A good place to start searching for people is the totally free search engines like MSN and Yahoo which are some of the largest repositories of information on people.
Adding additional 'key words' related to the person helps the search engine to filter out people whose information doesn't fit the criteria. For example, searching for Bill Smith returns 835 million websites containing those 2 names. 'William Barrymore Smith' reduces the number of websites matching the search phrase to 6.9 million.
A little-known search function is to put a search phrase in double quotes ("search name here"). Doing that to our example returns no results at all, which means that there is no online resource (to which Google has access anyway) that contains the exact wording "William Barrymore smith Texas".
That brings up other questions: "Does text case matter?". Does 'texas' return different results than 'Texas'. Tx? TX? Long ago word format did matter and may still return a variety of SERPs (Search-Engine Return Pages) in some search services, but Google has smoothed a good bit of variation out, presenting very similar (if not exact) results regardless of capitalization, punctuation, etc. - even to the extent of showing websites and online resources with correct spelling when incorrect spelling occurred in the search phrase.

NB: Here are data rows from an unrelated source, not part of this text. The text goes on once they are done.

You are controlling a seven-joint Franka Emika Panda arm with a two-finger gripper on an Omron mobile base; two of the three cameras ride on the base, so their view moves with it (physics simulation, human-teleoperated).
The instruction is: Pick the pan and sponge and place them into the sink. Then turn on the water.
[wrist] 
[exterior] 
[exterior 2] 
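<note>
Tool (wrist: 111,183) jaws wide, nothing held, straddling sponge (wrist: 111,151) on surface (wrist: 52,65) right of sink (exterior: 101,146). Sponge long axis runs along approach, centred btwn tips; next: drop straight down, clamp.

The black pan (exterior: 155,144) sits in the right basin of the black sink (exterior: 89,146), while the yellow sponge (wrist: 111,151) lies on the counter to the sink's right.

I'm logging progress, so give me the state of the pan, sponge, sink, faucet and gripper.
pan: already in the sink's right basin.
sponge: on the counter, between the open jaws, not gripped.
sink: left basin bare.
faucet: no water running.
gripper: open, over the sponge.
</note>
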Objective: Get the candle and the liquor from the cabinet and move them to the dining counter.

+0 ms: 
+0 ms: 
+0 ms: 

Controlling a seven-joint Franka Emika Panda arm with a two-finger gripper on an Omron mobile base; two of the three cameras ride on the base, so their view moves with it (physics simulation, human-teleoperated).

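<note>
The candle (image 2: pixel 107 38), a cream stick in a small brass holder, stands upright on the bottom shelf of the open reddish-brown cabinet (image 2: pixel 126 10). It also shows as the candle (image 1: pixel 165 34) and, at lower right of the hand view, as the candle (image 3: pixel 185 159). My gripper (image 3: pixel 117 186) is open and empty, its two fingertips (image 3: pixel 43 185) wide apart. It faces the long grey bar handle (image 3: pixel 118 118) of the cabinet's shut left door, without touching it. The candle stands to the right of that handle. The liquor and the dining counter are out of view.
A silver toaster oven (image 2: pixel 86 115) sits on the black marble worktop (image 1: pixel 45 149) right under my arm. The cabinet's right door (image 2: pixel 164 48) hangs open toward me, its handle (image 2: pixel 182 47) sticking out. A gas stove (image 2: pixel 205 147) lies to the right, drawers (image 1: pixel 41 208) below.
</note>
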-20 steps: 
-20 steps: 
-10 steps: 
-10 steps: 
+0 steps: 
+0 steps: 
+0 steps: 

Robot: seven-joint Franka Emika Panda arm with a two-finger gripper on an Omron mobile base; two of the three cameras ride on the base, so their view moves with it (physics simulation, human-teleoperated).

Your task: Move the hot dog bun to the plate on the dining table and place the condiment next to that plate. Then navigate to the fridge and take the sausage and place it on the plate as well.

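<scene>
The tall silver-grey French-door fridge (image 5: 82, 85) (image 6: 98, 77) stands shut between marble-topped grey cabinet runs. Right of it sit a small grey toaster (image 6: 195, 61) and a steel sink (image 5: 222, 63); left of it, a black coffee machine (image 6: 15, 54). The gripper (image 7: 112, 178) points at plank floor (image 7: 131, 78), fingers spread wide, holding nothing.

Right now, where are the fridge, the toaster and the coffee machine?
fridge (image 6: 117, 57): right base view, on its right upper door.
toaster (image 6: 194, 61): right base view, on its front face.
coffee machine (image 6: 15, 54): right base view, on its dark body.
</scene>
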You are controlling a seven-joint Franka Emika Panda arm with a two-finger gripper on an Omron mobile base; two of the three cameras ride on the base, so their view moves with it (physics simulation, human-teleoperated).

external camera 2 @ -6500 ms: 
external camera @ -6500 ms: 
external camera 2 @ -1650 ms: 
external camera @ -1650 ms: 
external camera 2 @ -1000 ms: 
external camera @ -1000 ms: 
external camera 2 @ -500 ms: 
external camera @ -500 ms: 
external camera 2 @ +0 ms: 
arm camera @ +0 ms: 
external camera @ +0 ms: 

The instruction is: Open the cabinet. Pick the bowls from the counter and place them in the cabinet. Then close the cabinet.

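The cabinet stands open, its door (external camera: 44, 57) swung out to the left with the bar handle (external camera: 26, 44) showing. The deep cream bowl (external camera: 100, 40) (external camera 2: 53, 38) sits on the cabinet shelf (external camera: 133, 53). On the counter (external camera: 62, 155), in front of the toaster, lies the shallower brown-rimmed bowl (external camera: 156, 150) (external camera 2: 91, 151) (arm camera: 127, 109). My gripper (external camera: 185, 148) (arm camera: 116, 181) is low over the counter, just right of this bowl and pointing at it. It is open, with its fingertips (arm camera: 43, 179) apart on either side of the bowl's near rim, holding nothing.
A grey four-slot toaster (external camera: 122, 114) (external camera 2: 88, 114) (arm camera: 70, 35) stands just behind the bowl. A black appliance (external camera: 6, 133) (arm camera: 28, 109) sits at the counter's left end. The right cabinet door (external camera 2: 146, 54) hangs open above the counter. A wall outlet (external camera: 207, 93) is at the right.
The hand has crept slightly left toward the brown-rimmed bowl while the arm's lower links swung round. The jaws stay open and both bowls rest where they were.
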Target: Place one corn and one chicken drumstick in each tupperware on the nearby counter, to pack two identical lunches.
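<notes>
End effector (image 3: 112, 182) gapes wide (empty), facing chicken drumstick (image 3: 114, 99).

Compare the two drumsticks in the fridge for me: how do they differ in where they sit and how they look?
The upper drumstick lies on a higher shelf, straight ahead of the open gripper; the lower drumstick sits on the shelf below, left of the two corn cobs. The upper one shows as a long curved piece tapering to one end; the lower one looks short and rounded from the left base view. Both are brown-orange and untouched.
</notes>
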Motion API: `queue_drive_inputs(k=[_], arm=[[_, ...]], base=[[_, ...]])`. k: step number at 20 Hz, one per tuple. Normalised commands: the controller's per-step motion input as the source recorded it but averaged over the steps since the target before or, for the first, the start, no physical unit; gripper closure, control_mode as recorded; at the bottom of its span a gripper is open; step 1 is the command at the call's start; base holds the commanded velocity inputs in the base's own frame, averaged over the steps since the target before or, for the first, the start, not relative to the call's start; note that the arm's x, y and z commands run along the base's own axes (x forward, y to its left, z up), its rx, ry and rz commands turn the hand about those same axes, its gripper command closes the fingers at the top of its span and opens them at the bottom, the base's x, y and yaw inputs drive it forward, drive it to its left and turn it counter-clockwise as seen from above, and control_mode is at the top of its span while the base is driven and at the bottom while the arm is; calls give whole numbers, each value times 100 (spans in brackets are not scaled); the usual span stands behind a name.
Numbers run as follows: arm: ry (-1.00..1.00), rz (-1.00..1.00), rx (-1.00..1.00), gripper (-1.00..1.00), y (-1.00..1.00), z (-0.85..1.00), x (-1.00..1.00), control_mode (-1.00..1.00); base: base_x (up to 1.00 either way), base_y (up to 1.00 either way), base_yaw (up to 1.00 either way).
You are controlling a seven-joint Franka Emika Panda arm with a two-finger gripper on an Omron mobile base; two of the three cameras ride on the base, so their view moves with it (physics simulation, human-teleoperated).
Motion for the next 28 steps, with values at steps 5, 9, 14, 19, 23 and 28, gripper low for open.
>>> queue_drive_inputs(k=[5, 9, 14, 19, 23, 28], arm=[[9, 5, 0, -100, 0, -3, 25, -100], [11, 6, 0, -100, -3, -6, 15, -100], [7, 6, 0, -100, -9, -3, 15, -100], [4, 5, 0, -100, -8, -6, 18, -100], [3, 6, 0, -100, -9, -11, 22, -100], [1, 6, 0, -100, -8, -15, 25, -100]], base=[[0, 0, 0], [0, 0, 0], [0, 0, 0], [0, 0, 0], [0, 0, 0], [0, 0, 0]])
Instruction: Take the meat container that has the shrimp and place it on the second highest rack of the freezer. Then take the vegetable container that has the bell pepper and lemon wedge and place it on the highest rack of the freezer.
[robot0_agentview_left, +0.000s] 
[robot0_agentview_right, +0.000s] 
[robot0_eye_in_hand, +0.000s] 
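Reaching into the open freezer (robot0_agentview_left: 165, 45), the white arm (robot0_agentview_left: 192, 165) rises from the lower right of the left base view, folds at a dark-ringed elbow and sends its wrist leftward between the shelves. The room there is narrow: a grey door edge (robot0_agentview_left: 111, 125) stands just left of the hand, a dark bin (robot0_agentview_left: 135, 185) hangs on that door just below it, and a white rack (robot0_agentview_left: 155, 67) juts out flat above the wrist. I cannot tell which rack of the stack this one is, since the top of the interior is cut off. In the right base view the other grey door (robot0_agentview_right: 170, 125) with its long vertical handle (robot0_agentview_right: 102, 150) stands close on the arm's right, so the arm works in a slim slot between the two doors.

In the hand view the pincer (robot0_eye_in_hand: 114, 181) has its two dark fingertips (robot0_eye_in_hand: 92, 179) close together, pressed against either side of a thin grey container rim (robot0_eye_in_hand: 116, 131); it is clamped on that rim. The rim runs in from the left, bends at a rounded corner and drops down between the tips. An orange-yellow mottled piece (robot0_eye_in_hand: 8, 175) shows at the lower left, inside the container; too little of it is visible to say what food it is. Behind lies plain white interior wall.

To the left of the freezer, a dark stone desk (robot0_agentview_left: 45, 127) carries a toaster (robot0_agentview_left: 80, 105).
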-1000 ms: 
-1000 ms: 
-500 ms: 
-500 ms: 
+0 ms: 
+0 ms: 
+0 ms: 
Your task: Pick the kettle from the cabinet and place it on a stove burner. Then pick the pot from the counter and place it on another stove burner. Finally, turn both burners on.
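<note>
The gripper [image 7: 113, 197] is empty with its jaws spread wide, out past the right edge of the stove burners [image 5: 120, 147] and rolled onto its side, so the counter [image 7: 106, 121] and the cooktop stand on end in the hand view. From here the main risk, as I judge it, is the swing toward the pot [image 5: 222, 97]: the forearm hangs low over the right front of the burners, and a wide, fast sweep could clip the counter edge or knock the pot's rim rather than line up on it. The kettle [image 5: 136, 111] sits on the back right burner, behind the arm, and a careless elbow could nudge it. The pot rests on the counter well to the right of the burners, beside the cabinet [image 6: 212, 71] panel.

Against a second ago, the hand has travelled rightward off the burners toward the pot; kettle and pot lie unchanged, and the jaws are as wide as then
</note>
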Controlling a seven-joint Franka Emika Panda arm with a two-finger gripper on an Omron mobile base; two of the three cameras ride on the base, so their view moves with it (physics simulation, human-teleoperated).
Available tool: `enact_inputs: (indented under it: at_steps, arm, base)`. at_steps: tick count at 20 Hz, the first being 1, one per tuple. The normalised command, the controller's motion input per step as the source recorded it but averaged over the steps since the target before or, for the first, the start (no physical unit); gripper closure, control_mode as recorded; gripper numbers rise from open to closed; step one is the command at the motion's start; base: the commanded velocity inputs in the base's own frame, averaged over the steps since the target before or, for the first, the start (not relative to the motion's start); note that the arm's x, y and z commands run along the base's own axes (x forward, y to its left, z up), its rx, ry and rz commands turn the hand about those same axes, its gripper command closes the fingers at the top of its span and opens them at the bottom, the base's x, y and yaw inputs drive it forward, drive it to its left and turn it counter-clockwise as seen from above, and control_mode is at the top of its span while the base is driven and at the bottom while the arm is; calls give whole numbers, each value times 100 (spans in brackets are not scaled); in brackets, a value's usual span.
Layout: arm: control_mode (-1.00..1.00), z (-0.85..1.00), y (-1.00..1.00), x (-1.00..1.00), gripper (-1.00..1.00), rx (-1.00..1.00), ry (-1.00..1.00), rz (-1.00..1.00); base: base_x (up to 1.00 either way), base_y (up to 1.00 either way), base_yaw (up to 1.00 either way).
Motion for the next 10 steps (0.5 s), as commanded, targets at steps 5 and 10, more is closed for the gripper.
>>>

Another cool browser feature is searching quickly through SERPs for a specific name or phrase. Hold the control key down and press F to open a search box. Enter a portion of the name or phrase sought. The search box will show two numbers like 1/24 and highlight the characters entered for every matching entry on the webpage. '1' is the first match and 24 is the total number of matches on the page. If there are no matches the numbers will be 0/0.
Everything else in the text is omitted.